The dude seriously dropped the ball if he was trying to include TAS material. All of this only reinforces, for me anyhow, that the cartoon had essentially no bearing at all on FJ's work.

Now, I will offer a single possible caveat to this: the center console being a map instead of a giant knob. This console is seen as a position map a number of times and I can envision a moment in the year between TAS first airing and FJ sitting down to draw the thing for SFTM where his daughter or one of her Trekkie friends suggests this use.
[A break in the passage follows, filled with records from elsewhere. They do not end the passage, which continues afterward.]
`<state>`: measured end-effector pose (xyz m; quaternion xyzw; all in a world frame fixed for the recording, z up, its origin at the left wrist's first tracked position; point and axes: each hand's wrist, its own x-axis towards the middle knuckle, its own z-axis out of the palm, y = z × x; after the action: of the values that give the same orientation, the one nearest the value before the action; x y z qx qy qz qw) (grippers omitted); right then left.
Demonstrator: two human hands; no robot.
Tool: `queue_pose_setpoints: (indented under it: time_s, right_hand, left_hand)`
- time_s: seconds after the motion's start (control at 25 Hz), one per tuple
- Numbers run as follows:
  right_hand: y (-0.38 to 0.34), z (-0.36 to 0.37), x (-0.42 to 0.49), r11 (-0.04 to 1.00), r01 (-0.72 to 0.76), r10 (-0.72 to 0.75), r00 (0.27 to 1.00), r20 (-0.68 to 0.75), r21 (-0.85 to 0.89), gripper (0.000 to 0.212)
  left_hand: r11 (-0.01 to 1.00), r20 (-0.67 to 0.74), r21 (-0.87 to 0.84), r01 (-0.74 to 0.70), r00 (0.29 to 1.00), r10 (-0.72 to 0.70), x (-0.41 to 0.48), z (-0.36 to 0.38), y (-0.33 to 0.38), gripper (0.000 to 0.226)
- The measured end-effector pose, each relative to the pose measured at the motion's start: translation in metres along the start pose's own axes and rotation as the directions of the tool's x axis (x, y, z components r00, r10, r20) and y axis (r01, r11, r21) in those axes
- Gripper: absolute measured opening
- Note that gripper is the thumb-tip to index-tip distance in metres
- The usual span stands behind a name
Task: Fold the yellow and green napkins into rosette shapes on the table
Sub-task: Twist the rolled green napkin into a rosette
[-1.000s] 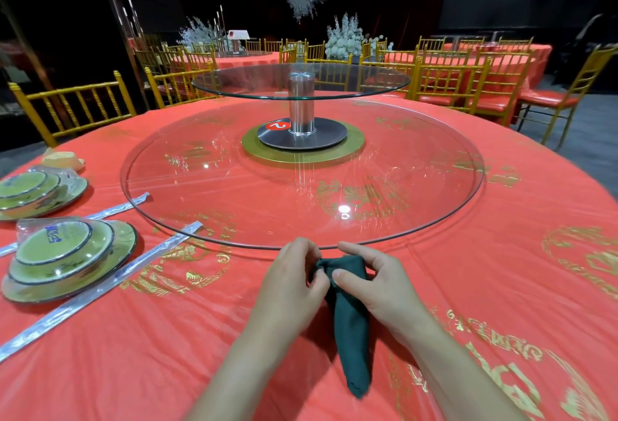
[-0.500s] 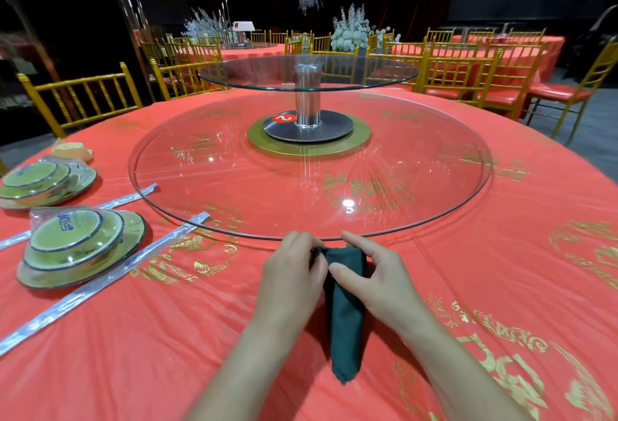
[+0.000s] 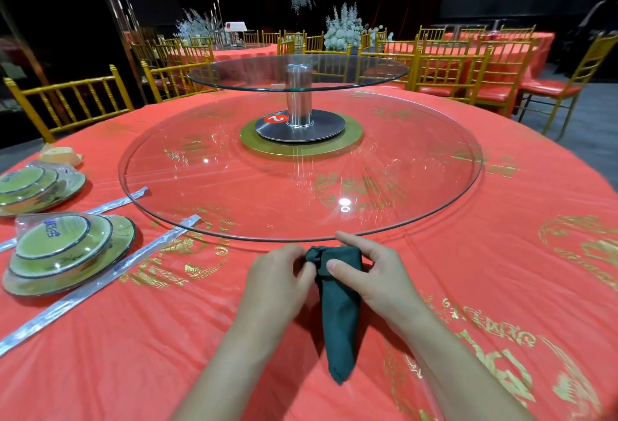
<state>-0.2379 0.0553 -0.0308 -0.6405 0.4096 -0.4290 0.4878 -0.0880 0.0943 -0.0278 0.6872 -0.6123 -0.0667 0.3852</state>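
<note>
A dark green napkin lies folded into a narrow strip on the red tablecloth, its tail pointing toward me. Its far end is rolled into a small tight coil just short of the glass turntable's edge. My left hand pinches the coil from the left with thumb and fingers. My right hand wraps over the coil from the right, thumb across the strip. No yellow napkin is in view.
A large glass turntable with a raised smaller glass tier fills the table's middle. Two wrapped stacks of green dishes and long wrapped chopsticks lie at the left. Gold chairs ring the table.
The rolled end of the green napkin has grown and the loose tail has shortened. Both hands have stayed on the roll, and the view has shifted slightly.
</note>
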Motion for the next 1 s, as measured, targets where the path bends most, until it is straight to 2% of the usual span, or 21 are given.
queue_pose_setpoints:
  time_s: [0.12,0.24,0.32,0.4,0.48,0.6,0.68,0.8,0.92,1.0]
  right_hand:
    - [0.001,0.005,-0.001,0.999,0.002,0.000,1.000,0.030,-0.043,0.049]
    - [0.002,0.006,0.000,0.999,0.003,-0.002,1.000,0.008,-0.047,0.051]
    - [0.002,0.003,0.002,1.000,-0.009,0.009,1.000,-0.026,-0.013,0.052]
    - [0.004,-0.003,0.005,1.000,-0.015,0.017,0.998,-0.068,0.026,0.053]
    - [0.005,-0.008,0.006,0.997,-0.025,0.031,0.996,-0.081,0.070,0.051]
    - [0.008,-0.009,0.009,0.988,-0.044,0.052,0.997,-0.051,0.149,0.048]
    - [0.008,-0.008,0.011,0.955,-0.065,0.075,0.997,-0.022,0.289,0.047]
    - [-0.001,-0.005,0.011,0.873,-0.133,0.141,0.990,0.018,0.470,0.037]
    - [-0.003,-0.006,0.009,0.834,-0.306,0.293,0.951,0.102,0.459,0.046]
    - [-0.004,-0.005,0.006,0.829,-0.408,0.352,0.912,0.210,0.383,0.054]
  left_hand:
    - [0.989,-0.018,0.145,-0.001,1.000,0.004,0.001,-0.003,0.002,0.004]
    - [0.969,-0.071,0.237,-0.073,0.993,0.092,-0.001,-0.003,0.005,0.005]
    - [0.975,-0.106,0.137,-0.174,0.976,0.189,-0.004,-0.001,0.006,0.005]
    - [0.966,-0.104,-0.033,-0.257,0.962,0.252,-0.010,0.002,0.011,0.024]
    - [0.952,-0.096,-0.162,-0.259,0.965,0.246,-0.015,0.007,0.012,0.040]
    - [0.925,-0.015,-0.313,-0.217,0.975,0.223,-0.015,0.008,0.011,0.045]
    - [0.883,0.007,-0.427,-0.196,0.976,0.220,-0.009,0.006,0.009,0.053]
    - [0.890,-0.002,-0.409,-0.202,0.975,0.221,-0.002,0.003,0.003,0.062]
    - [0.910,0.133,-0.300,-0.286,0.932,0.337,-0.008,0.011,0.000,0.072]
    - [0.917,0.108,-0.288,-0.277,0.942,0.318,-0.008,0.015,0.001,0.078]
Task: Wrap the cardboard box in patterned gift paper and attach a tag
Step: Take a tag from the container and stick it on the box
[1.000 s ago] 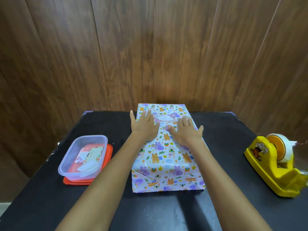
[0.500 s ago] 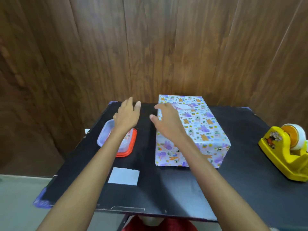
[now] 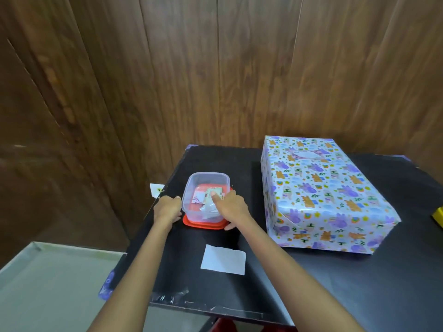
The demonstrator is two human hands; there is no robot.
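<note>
A: What do we log, largest item first?

B: We note the black counter (image 3: 311, 283). The box (image 3: 321, 192), fully wrapped in patterned paper, lies flat on its right half, near the wooden wall (image 3: 239, 80).

A: And left of it?

B: We find a clear tub (image 3: 208, 174) standing on a red lid (image 3: 203, 225), well apart from the box. A white slip (image 3: 224, 259) lies nearer us.

A: Hands?

B: The left hand (image 3: 167, 209) has its fingers curled against the tub's left side, clamped on it. The right hand (image 3: 232, 207) reaches over the right side, fingers apart, index tip on the tags (image 3: 203, 196) inside, thumb outside.
</note>
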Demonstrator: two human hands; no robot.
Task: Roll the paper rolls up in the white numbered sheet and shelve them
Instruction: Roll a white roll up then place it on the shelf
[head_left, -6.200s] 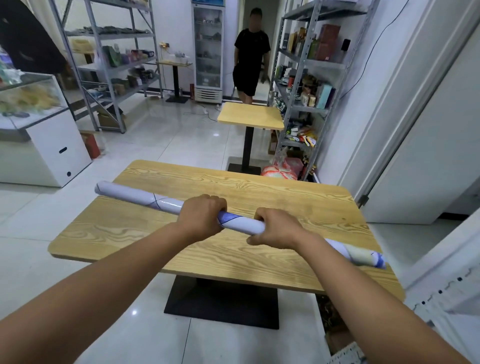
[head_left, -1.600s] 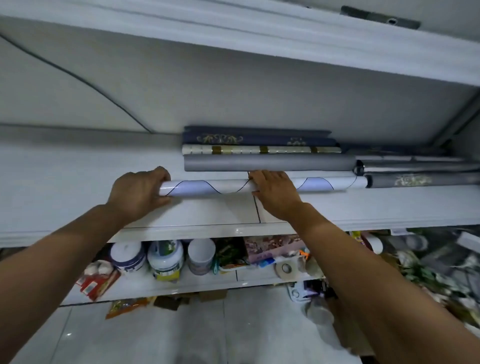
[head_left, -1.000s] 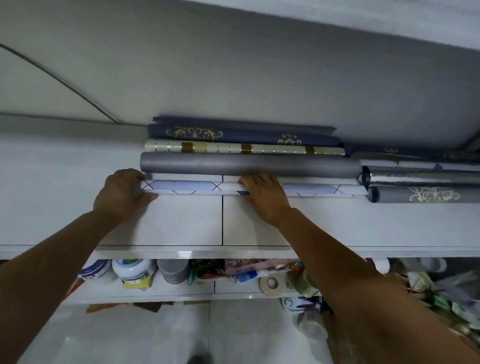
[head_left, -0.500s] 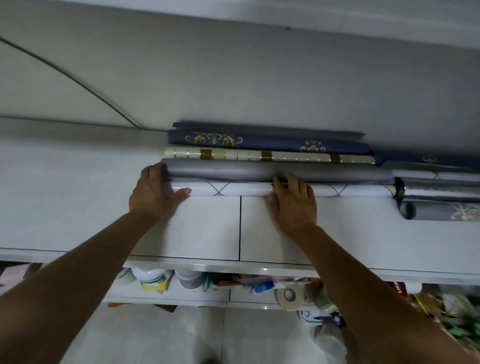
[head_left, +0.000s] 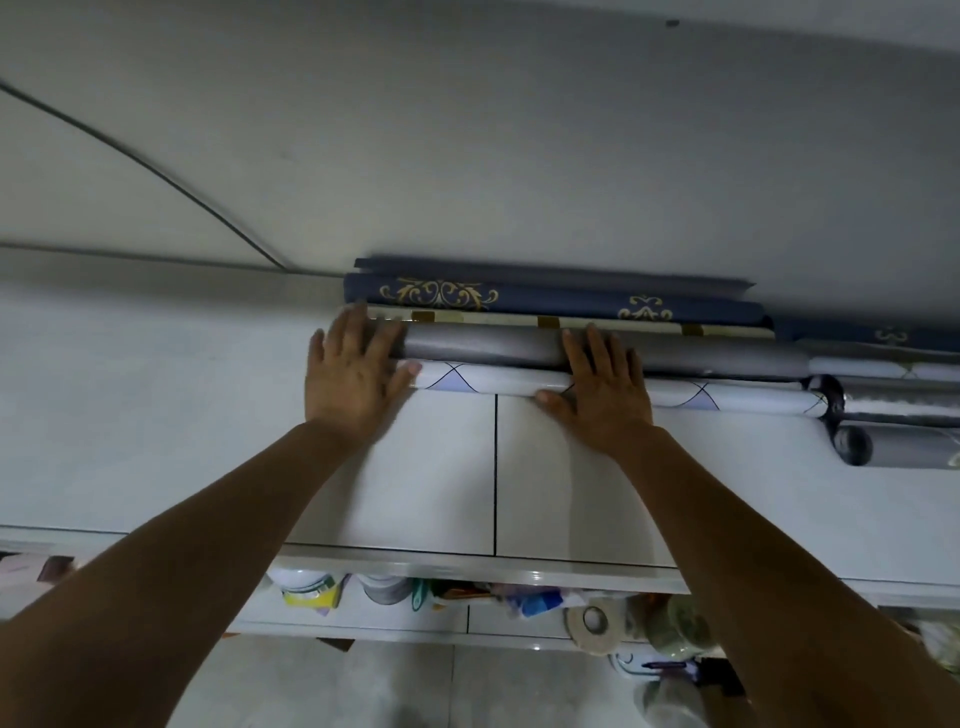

On the other hand, In the show, it's pretty clear that Sulu is using this gizmo to plot the ship's course and appears to glance at it before reporting position info to the CO, so I can as easily imagine FJ's naval engineer brain simply thinking that'd be a good place for a map to live.

Again, I think it's much more likely that the TAS production and FJ simply were extrapolating from the same material at the same time and ended up going in somewhat similar directions.

--Alex

P.S. If you do want material that purposefully includes TAS stuff, check out the Star Trek Role Playing Game FASA made in the 80's. They did a thorough job working it all together.
 
I always loved the Starfleet Technical Manual! I remember doing 24" X 36" color hand drawings of the bridge and orthographic views of the Dreadnought for my senior drafting class in high school. These days, my Star Trek Online main ship is a 3-nacelled Yamato-Class Dreadnought (basically the same as the All Good Things Enterprise-D), which I named the USS Star Empire, NCC-2116-E, in tribute.
 
Now, I will offer a single possible caveat to this: the center console being a map instead of a giant knob. This console is seen as a position map a number of times and I can envision a moment in the year between TAS first airing and FJ sitting down to draw the thing for SFTM where his daughter or one of her Trekkie friends suggests this use. On the other hand, In the show, it's pretty clear that Sulu is using this gizmo to plot the ship's course and appears to glance at it before reporting position info to the CO, so I can as easily imagine FJ's naval engineer brain simply thinking that'd be a good place for a map to live.

Can it also be just as simple as his daughter watching TAS and telling her dad "Hey, add a door on the port side of the Bridge. I think it's by the viewscreen?" FJ isn't watching TAS, he's simply getting input and feedback from his daughter (or someone) who is.

The map on the helm/nav station is quite evident in "More Tribbles More Troubles" http://tas.trekcore.com/gallery/albums/blu-ray/105-BR/moretribblesmoretroubleshd0110.jpg

The second entrance to the bridge is used in "Counterclock Incident."